La prise de vue est la première étape de ma démarche artistique avec le choix du sujet et donc de la pellicule, mais c’est au labo que la photo va réellement prendre vie, et cette deuxième étape est tout aussi importante que la première.

J’aime la poésie du tirage argentique et le ballet des mains jouant avec la lumière sous l’agrandisseur, avec comme seul éclairage une petite lumière rouge…

C’est un travail long, minutieux et précis, souvent à la ½ seconde près.

Avant de faire un tirage, il faut décider du choix du papier et du révélateur, faire des réglages, des essais, etc… souvent on fait, refait, jusqu’à avoir le résultat désiré.

Une seule photo demande entre 2 et 4 h de travail, et 48 h de séchage.

Au fil du temps, j’ai appris à utiliser les meilleurs papiers associés à divers révélateurs qui conviennent à mon style.
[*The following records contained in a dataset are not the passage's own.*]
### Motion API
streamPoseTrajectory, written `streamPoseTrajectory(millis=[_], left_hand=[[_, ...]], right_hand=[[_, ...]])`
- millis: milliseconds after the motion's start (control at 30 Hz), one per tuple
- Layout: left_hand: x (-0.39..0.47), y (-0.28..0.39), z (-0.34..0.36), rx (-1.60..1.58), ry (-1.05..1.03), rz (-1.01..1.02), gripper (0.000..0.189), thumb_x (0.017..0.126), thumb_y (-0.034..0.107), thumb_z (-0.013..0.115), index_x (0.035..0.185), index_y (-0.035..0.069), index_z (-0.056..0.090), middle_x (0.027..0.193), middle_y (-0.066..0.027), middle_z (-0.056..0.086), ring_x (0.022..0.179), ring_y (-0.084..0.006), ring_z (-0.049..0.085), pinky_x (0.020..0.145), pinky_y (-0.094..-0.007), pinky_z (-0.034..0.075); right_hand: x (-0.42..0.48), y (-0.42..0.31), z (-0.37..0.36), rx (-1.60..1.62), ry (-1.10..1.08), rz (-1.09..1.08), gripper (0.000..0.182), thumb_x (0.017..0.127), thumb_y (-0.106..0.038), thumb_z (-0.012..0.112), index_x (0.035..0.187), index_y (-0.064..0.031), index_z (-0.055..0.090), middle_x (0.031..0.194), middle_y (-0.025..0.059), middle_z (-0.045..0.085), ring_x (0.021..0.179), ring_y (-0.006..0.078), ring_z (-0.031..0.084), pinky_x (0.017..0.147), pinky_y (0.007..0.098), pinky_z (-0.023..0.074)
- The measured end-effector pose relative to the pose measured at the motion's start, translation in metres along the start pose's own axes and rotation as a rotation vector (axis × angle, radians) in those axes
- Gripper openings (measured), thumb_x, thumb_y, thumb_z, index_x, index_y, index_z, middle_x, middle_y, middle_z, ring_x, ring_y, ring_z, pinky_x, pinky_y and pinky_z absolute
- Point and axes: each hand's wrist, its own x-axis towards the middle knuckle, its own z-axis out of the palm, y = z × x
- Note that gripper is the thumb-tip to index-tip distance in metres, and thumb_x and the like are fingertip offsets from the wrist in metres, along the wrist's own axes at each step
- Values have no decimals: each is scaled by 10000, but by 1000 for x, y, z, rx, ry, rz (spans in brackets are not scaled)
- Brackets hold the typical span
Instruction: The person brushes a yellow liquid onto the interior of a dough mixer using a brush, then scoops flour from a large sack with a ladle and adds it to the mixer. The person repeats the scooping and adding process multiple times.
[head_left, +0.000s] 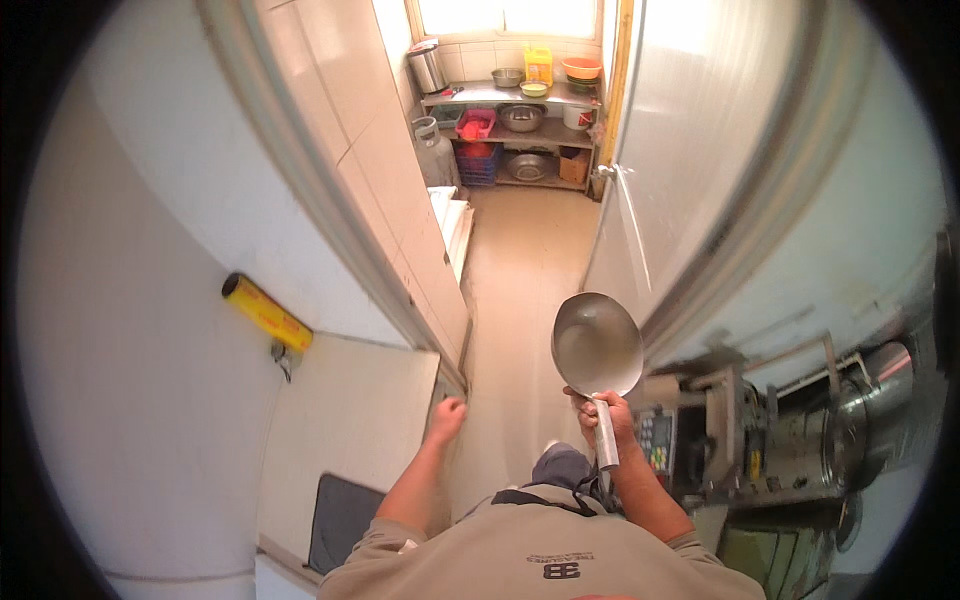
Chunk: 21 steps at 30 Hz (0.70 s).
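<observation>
My right hand (606, 414) grips a metal ladle-like scoop (596, 349) where its short handle meets the round bowl. The bowl points forward with its inside facing up, and the handle runs back toward my body. What, if anything, lies inside the bowl cannot be told. On the other side, my left hand (448, 417) hangs beside the doorway edge with its fingers curled and nothing seen in it. It is near the corner of a pale board surface (345, 412).
A metal shelf (480, 96) with basins, a yellow jug (538, 66) and baskets stands beyond the doorway. A gas cylinder (433, 154) and white sacks (451, 225) line the left wall. An open door (675, 150) and kitchen equipment (772, 442) are at the right.
</observation>
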Motion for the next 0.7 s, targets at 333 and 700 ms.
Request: streamPoseTrajectory(millis=[333,700], left_hand=[[328,145,48,-216,-28,-143,246,894,138,607,1094,5,662,921,-70,700,771,-143,666,675,-298,525],[648,303,32,-277,150,-22,280,911,165,608,1109,-27,653,946,-97,713,843,-154,674,785,-303,528]], right_hand=[[393,-169,48,-26,-14,62,407,894,-88,391,1240,127,414,1168,365,571,644,181,535,539,290,512],[816,-270,190,-337,36,339,393,865,-72,401,1155,175,496,876,241,631,578,181,520,480,290,482]])
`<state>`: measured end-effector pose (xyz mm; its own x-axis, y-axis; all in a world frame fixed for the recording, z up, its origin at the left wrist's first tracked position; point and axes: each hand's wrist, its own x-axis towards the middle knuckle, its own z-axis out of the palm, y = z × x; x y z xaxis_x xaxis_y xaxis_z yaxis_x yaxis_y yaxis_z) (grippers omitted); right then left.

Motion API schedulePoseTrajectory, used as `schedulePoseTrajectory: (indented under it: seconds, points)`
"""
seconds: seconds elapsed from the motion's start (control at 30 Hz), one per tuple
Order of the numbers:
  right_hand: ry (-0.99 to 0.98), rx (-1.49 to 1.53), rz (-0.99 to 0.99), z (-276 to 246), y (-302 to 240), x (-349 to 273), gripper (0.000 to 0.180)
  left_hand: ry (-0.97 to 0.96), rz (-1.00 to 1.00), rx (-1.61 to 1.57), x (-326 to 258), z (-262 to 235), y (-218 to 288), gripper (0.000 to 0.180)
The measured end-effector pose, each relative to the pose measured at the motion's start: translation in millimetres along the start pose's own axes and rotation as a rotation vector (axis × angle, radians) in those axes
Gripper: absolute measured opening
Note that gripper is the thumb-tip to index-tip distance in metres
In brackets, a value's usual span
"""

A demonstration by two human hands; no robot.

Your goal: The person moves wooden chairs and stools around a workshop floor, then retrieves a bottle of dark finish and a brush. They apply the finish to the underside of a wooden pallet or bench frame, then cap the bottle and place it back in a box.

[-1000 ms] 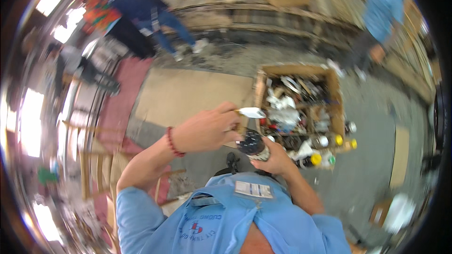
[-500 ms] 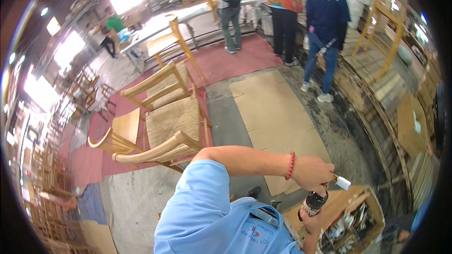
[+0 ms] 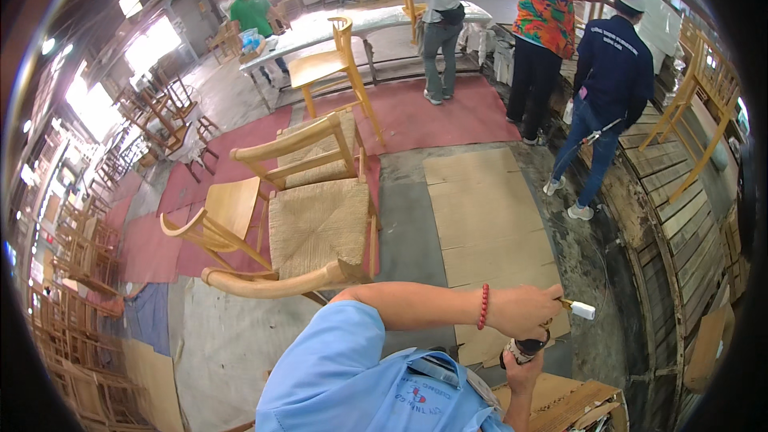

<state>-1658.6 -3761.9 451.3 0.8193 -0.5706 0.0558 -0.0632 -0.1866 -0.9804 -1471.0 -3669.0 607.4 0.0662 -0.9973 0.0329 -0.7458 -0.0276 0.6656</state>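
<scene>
The left hand, with a red bead bracelet on its wrist, is closed around a small white-tipped tool whose pale end sticks out to the right of the knuckles. Just below it, the right hand comes up from the lower edge and is clamped on a dark bottle, held upright, with its top just under the left hand; the two hands are close together, nearly touching. Both are held in the air in front of the person's light blue shirt, above sheets of brown cardboard spread on the floor. At the lower right corner lies an open cardboard box. To the left stands a wooden chair with a woven seat, and another chair behind it. Farther back, three people stand near a long tabletop.
</scene>
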Motion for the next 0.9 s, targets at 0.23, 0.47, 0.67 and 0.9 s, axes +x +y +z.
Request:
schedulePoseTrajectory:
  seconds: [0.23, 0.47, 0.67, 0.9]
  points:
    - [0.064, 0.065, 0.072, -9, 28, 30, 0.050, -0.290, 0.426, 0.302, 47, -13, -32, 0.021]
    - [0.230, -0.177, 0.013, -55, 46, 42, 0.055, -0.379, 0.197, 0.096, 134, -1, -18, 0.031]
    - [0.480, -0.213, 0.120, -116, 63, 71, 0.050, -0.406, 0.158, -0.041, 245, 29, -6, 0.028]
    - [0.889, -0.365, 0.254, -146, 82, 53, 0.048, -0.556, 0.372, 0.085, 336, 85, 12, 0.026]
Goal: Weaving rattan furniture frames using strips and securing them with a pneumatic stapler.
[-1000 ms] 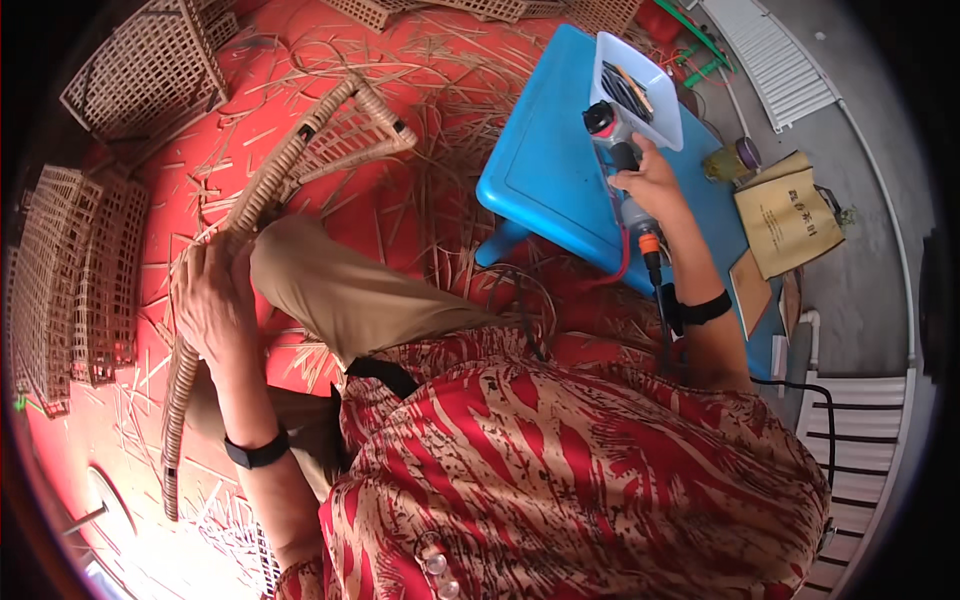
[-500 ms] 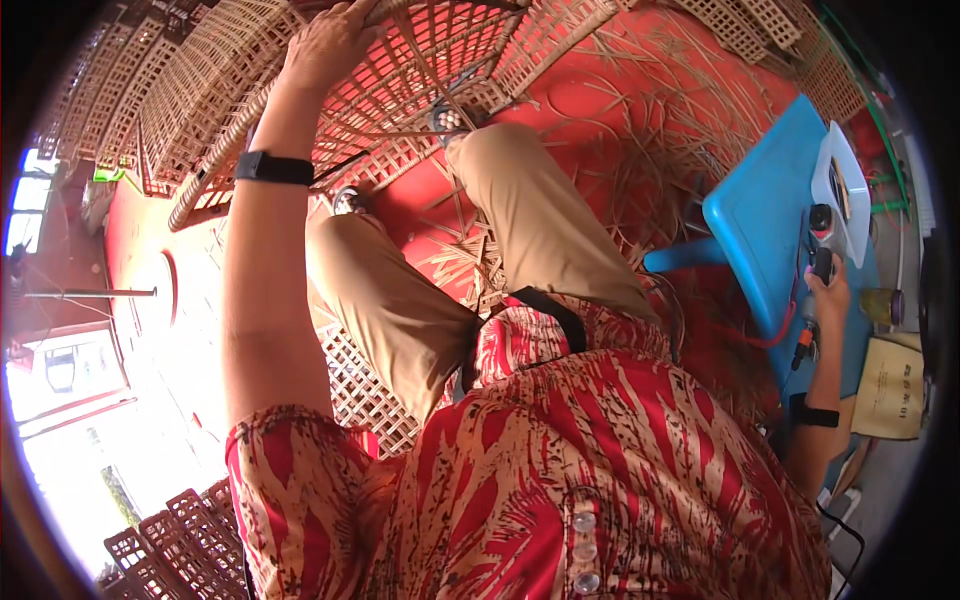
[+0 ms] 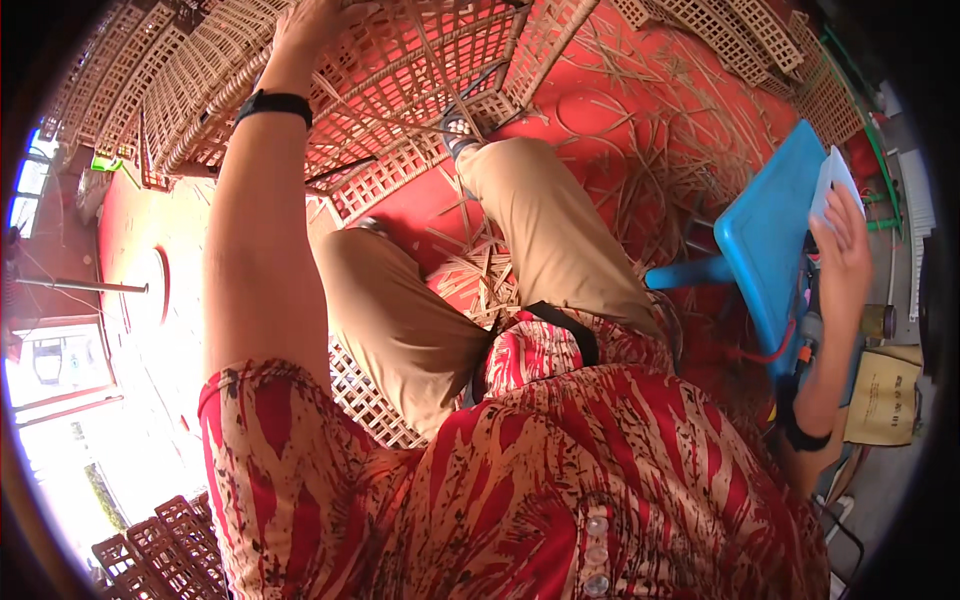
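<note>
A large open-weave wicker basket lies tilted in front of my legs. My left hand is closed over its rim at the top edge of the view, with the fingertips blurred and partly out of sight. On the right, my right hand reaches over a white tray on a blue plastic stool. Its fingers are stretched and slightly apart at the tray's edge, and nothing shows in them. What lies in the tray is hidden. A grey and orange tool rests beside my right forearm.
Loose cane strips litter the red floor. Stacked woven panels stand at the far left, more woven pieces at the far right. A jar and a yellowish packet sit right of my forearm. A red hose curves by the stool.
My right hand has let go of the black-ended tool and moved up to the white tray. My left hand has shifted up and left, and the basket has shifted in view.
</note>
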`<action>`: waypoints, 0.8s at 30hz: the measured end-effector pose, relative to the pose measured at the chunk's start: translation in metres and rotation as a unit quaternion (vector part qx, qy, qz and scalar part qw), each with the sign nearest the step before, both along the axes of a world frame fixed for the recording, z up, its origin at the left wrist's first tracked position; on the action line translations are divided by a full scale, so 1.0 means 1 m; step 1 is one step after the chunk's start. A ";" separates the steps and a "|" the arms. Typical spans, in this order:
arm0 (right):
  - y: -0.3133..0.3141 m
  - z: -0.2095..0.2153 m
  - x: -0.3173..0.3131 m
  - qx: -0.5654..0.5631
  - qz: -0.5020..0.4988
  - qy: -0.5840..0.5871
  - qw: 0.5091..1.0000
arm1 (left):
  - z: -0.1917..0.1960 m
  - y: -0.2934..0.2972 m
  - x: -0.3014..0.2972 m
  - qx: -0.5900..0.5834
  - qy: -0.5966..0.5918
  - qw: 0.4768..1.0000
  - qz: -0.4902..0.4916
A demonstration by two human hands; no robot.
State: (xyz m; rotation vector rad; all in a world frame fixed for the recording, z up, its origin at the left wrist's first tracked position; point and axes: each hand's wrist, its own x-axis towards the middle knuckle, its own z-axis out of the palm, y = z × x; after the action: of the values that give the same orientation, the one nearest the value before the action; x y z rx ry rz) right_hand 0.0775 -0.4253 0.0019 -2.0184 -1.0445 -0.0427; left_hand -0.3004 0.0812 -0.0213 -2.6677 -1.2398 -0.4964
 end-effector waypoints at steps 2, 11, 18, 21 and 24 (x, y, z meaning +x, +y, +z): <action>0.092 0.004 -0.083 -0.024 0.055 0.051 0.997 | -0.015 0.045 -0.026 -0.008 0.008 1.000 0.012; 0.500 -0.159 -0.205 -0.093 0.430 0.221 0.870 | -0.054 0.257 -0.016 -0.067 -0.027 0.997 -0.017; 0.650 -0.308 -0.324 -0.048 0.470 0.165 0.866 | -0.086 0.273 -0.006 -0.108 -0.045 0.993 -0.002; 0.676 -0.349 -0.332 -0.026 0.524 0.311 0.793 | -0.087 0.260 0.007 -0.111 -0.003 0.992 0.055; 0.653 -0.361 -0.316 -0.046 0.591 0.469 0.655 | -0.098 0.255 0.005 -0.074 -0.073 0.992 0.064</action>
State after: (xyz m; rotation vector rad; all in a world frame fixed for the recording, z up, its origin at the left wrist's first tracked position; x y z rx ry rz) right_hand -0.2381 0.2273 -0.3593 -0.7647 -1.3700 1.5717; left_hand -0.2952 0.3358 -0.1189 -2.6895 -1.5355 -0.6130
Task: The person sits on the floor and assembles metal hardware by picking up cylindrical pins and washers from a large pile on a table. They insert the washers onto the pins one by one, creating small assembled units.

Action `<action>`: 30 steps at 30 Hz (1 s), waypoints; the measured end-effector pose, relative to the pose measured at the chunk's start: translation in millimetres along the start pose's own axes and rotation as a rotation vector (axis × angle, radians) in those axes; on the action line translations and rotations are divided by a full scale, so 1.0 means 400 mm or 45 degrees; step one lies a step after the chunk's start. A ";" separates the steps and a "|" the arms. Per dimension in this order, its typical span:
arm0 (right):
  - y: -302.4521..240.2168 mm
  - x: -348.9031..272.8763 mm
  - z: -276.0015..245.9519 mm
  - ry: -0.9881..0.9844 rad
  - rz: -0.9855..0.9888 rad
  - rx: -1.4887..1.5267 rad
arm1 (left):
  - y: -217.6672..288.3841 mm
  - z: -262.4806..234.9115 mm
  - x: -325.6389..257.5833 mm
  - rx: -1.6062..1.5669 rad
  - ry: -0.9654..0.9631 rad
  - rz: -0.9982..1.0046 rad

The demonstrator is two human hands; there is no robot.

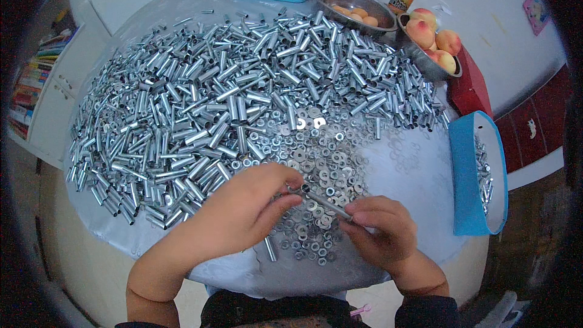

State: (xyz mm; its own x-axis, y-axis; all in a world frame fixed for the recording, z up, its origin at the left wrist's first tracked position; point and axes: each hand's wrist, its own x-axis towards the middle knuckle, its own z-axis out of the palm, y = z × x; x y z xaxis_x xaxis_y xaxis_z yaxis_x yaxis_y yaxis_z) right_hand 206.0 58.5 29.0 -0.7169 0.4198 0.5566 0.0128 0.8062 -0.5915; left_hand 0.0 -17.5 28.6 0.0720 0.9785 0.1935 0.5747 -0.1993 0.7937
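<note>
Right now we hold one thin metal rod [325, 201] between us. Our left hand [246, 209] pinches its top end with closed fingers, and our right hand [382, 231] is curled shut around its lower end. It hangs just above the little washers [322, 164]. If we loosen our pinch, it could slip and get lost in the big pile of shiny tubes [218, 97]. Our arms could also push washers off the table edge [243, 273]. The blue bin [467, 176] stands well apart at our right.
</note>
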 end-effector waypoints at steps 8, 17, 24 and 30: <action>-0.009 -0.004 -0.010 0.098 0.147 -0.001 | -0.016 0.051 0.007 -0.063 -0.014 0.155; 0.012 0.006 0.010 0.065 0.099 0.043 | -0.025 0.060 0.003 -0.035 -0.064 0.204; 0.051 0.017 0.014 -0.161 -0.021 -0.037 | -0.013 0.076 -0.014 -0.528 0.009 -0.057; 0.047 0.020 0.026 -0.194 0.109 -0.145 | 0.004 0.049 -0.008 -1.057 -0.028 -0.427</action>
State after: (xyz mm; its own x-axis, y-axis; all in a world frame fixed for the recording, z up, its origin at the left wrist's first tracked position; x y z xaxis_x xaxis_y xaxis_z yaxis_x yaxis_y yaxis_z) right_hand 193.2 72.9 16.4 -0.8068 0.4276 0.4076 0.1504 0.8160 -0.5581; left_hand 16.6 -20.1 18.2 0.0271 0.9914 -0.1277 -0.2058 0.1306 0.9698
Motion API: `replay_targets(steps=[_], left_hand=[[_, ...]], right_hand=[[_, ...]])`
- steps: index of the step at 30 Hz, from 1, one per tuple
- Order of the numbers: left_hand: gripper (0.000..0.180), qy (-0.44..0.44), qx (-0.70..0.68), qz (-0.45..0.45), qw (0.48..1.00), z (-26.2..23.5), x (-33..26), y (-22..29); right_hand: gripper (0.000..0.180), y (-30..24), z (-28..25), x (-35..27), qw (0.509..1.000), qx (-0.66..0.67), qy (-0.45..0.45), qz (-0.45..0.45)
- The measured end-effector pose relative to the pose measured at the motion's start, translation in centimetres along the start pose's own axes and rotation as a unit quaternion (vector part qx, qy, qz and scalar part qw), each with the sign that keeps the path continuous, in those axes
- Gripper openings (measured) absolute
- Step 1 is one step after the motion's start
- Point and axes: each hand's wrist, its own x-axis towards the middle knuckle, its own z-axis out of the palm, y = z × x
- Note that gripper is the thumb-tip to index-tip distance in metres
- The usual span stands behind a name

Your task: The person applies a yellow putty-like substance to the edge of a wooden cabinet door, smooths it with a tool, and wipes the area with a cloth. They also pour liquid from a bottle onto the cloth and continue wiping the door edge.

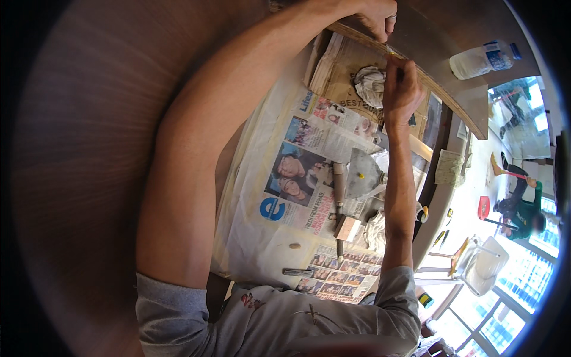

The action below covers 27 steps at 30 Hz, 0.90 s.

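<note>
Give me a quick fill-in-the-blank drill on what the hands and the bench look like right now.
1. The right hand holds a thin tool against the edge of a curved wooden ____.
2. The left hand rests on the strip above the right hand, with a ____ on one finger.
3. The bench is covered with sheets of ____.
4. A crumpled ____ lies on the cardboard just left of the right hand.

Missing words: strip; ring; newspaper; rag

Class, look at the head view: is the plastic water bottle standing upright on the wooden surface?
No. The plastic water bottle lies on its side on the wooden surface, beyond the curved wooden strip.
</note>
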Motion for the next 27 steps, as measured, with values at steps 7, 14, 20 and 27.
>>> replay_targets(steps=[7, 14, 20, 27], left_hand=[[0.043, -0.002, -0.004, -0.001, 1.0, -0.2, 0.5, 0.0], [0.043, 0.0, -0.005, -0.004, 1.0, -0.2, 0.5, -0.1], [0.043, 0.0, -0.009, -0.006, 1.0, -0.1, 0.5, -0.2], [0.043, 0.001, -0.013, -0.01, 1.0, 0.1, 0.5, -0.2]], right_hand=[[0.012, 0.6, 0.5, 0.2, 0.999, 0.04, 0.02, -0.001], [0.013, 1.2, 0.6, -0.1, 0.998, 0.046, 0.042, -0.009], [0.014, 1.1, 0.2, -0.3, 1.0, -0.002, 0.014, 0.009], [0.018, 0.1, -0.6, 0.3, 0.999, -0.012, -0.022, 0.027]])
Mais chut ! les formules restent un secret propre à chaque tireur en fonction du résultat souhaité.

La plupart des papiers que j’utilise sont les mêmes que ceux utilisés par les maîtres tireurs pour les expositions de grands photographes dans les musées nationaux et internationaux ou pour des portfolios d’exception.

Ce savoir-faire unique, je l’ai acquis au fil des années et il me permet une indépendance totale dans l’interprétation de mes photos, c’est grâce à ça que je peux présenter des tirages argentiques de très haute qualité.

Chaque photo reste unique dans sa série, puisqu’elle n’est pas reproductible à l’identique, c’est tout l’atout du tirage manuel.

Tous mes tirages sont annotés au dos avec le titre de la photo, le numéro dans sa série et la signature.

Ils sont accompagnés d’un certificat d’authenticité dont le suivi est très rigoureux.

Ce certificat est unique et garanti le statut d’œuvre d’art originale (très règlementé).

Les séries comportent au maximum 30 exemplaires d’une même photo, tous formats confondus, mais le plus souvent j’opte pour de petites séries de moins de 10 exemplaires.